The story was first broken today by Howard Kurtz at the Daily Beast, who noted that new ABC News president Ben Sherwood quietly ended the practice amid heated criticism over paying acquitted murder suspect Casey Anthony $200,000 in 2008. In fact, the condemnation for ABC News came in waves; when news of payment first surfaced last year and this year during trial testimony as the man who discovered the body of Anthony's deceased 2-year-old child admitted receiving $15,000 from ABC News.
At about the same time, the network also admitted paying between $10,000 and $15,000 to a woman who had exchanged explicit emails and pictures with disgraced congressman Anthony Weiner. I was among many critics who wrote bruising columns about how this growing culture among established news organizations to pay "licensing fees" to story subjects or brokers representing them was damaging journalism.
A few weeks ago, ABC News announced a policy of acknowledging and/or confirming licensing fees if journalists asked. Which meant that the question surfaced every time the network snagged a big interview -- Anthony juror Jennifer Ford and the woman accusing former IMF chief Dominique Strauss-Kahn of rape are two notable recent examples.

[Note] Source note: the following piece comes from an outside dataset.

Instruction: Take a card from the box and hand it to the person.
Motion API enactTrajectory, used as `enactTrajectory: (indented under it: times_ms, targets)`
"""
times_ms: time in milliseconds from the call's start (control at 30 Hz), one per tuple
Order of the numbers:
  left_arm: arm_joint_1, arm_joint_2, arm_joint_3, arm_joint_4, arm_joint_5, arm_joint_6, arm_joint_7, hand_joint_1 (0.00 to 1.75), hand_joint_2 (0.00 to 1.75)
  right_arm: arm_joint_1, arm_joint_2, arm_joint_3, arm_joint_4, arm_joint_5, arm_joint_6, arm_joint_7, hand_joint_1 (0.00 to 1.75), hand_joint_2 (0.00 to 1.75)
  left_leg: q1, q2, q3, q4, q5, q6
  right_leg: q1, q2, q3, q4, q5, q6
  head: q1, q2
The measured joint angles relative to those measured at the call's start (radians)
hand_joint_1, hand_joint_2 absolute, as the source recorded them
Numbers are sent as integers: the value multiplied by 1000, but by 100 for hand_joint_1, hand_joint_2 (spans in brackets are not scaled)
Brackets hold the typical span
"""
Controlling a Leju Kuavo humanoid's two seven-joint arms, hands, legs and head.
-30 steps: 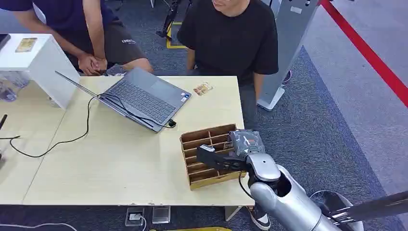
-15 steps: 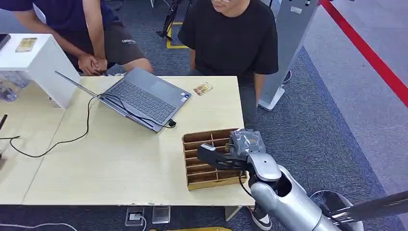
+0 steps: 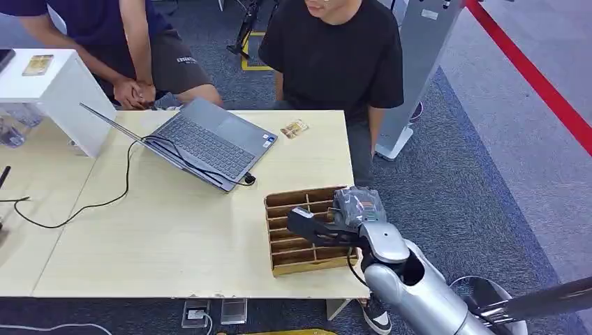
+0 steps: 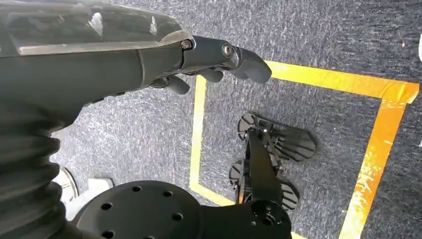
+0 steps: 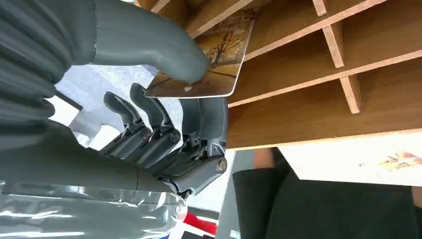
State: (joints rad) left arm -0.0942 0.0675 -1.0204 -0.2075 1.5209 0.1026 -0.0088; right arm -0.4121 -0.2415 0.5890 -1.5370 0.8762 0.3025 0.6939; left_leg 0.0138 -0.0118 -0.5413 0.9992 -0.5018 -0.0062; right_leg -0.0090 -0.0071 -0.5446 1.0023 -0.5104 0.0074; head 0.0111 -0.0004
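One card [image 5: 209, 64], glossy with a brown tree-like print and rounded corners, is pinched in the robot's right hand [image 5: 164, 109]: the thick grey thumb presses on its printed face and the darker fingers [image 5: 149, 124] curl behind it. The card's far end lies at the mouth of a slot in the wooden box [image 5: 318, 84], though whether it touches the divider is hard to tell. From the head view, the right hand [image 3: 335, 222] hovers over the box [image 3: 293, 241], a flat brown tray of thin slats forming long compartments, sitting near the right front corner of a pale wood table [image 3: 174, 230]. A second card [image 3: 294, 128] lies flat near the table's far edge, before a person in a black T-shirt [image 3: 335, 56]. An open grey laptop [image 3: 202, 143] sits left of it. The left hand [image 4: 209, 62] hangs above speckled grey carpet, its dark fingers loosely curved, apart and holding nothing.
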Motion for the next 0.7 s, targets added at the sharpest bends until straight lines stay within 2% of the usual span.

More recently, viewers have written me to say that they would boycott ABC News if it ever paid more money to Anthony in connection with a post-acquittal interview. According to some press accounts, Anthony's lawyer is in New York negotiating with news organizations right now to secure an interview -- ABC News' current disclosure may help forestall questions if they get her cooperation or explain their inability to land the interview if they don't.
"The discussion that led to this policy was underway long before the (Anthony trial) verdict," ABC News spokesman Jeffrey Schneider told me today, adding that the network hadn't planned to announce its policy, but Kurtz dug up the story. "We're not going to brag and this isn't about our competitors. We've been headed this way for some time."
According to Kurtz's story, Sherman concluded the practice, which was "relatively infrequent," was still beginning to tarnish the network's image and blunt the impact of some good interview "gets." Indeed, though Schneider insisted Ford never had access to parent company Disney's Orlando theme parks, news that she and family members were taken to a hotel at Disney World led many to assume she received something for her exclusive interviews.
It's worth noting, this practice evolved from an arrangement which makes sense. Anyone who has photos of something newsworthy should be able to sell them to news outlets seeking to center stories on the material. But when the person selling the video is also a person at the heart of the story, it is too easy to see the payment for exclusive material as payment for an interview.
Kurtz's story allows that such deals may still happen in some rare circumstance, if approved by top managers. Schneider told me that -- to his knowledge-- no such deals are in the pipeline. Material they have obtained through past licensing agreements would still be identified as such.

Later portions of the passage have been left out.